Pinsdorf startet heuer ein neues Modell zur Firmvorbereitung. Über vielfältige Projekte können die Jugendlichen das Glaubensleben auch über den Tellerrand der Pfarrgrenze hinweg kennenlernen.
„Ein rundes und ganzes Bild von Kirche und Glauben.“ Dieses soll nach Wunsch von Pfarrassistent Mag. Gerhard Pumberger durch das neue Firmvorbereitungsmodell bei den Jugendlichen entstehen. Die Firmlinge im Alter von 13 und 14 Jahren können dazu aus einer langen Liste von 70 Projekten auswählen. Darunter findet sich die Produktion einer CD des Matthäus-Evangeliums, der Besuch eines Klosters, den Sonntagsgottesdienst gestalten oder die Mülltrennung nach dem Pfarrfest erledigen. Damit können die notwendigen Punkte zur Firmvorbereitung gesammelt werden.

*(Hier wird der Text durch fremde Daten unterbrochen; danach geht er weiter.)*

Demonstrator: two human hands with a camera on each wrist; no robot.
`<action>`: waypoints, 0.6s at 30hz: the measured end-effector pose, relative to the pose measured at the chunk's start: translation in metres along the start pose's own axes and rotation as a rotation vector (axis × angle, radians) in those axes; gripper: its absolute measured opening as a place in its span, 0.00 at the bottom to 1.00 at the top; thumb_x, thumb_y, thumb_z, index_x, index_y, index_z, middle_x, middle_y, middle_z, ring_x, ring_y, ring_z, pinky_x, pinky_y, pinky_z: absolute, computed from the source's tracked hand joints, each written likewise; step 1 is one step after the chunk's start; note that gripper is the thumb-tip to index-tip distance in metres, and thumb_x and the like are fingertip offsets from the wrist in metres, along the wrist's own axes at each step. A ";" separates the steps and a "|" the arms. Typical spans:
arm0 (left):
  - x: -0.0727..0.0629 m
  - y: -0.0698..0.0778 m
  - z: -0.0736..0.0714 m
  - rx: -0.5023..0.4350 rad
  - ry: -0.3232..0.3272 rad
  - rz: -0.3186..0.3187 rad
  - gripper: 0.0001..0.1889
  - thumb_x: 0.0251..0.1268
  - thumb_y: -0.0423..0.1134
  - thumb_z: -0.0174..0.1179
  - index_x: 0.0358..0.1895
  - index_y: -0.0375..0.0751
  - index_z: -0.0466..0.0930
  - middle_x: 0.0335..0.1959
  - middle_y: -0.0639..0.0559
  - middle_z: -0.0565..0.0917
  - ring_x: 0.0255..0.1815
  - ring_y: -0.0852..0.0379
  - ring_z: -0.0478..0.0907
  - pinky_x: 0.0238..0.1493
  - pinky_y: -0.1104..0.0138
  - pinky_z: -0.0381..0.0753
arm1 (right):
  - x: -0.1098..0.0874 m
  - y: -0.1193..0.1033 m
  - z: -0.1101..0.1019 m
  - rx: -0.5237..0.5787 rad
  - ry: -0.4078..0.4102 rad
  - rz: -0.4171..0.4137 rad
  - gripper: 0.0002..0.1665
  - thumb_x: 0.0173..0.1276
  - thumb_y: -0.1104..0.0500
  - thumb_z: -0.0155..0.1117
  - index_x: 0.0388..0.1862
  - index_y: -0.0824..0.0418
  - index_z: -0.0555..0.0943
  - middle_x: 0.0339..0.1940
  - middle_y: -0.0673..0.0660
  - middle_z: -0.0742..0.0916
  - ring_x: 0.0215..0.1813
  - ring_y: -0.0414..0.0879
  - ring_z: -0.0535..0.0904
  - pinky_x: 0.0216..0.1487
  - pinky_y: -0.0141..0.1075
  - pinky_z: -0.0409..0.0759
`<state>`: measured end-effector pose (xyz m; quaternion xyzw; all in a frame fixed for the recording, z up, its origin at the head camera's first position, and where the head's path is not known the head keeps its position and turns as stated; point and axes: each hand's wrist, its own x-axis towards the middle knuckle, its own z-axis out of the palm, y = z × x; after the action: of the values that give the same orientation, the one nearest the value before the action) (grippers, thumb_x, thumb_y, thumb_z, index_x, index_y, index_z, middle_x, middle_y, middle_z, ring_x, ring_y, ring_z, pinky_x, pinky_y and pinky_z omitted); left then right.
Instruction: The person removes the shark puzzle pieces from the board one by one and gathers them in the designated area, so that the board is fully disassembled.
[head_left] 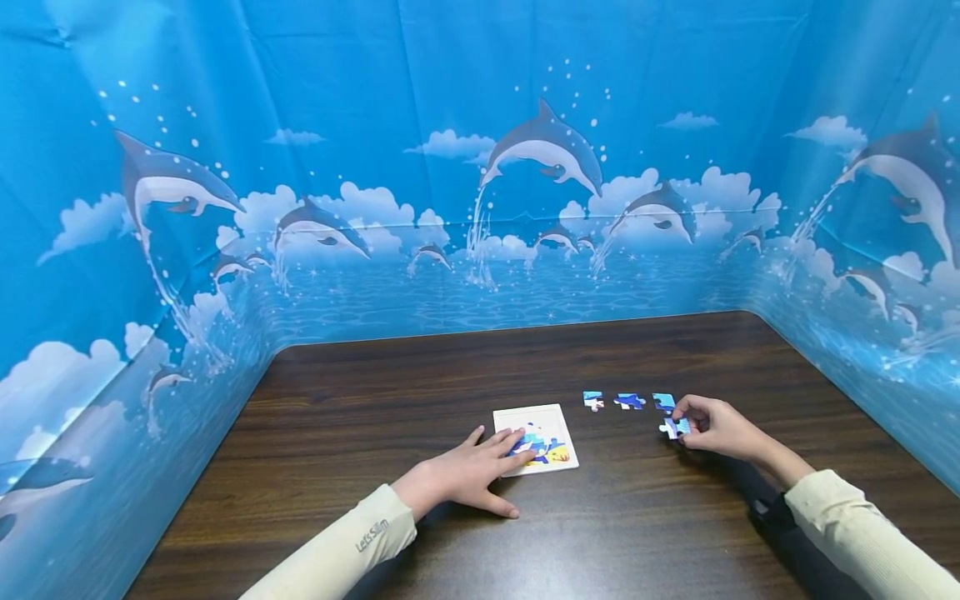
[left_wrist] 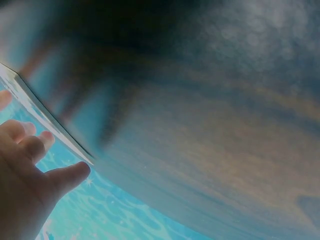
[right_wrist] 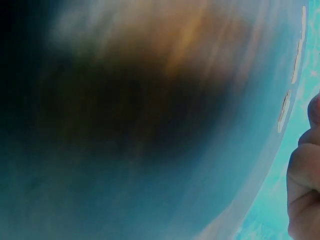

Soziales Pflichtpraktikum. Eine Besonderheit des Modells ist der Akzent auf den Sozialbereich. So ist ein Pflichtpraktikum in einer sozialen Einrichtung vorgesehen. Dabei können die Teenager alte Menschen im Seniorenheim besuchen oder Familienhelferinnen bei der Arbeit unterstützen. Zudem wollen die Pinsdorfer ihre Firmlinge ausdrücklich auch über den Tellerrand der Pfarre schauen lassen. Die Jugendvesper in Kremsmünster bringt ebenso Punkte wie das Dekanats-Volleyballturnier und ein Glaubenswochenende auf der Burg Altpernstein, dem Begegnungszentrum der Katholischen Jugend in Oberösterreich. Ein Besuch der KZ-Gedenkstätte Ebensee ermöglicht den Jugendlichen, sich mit einem dunklen Geschichtskapitel in der Region auseinanderzusetzen.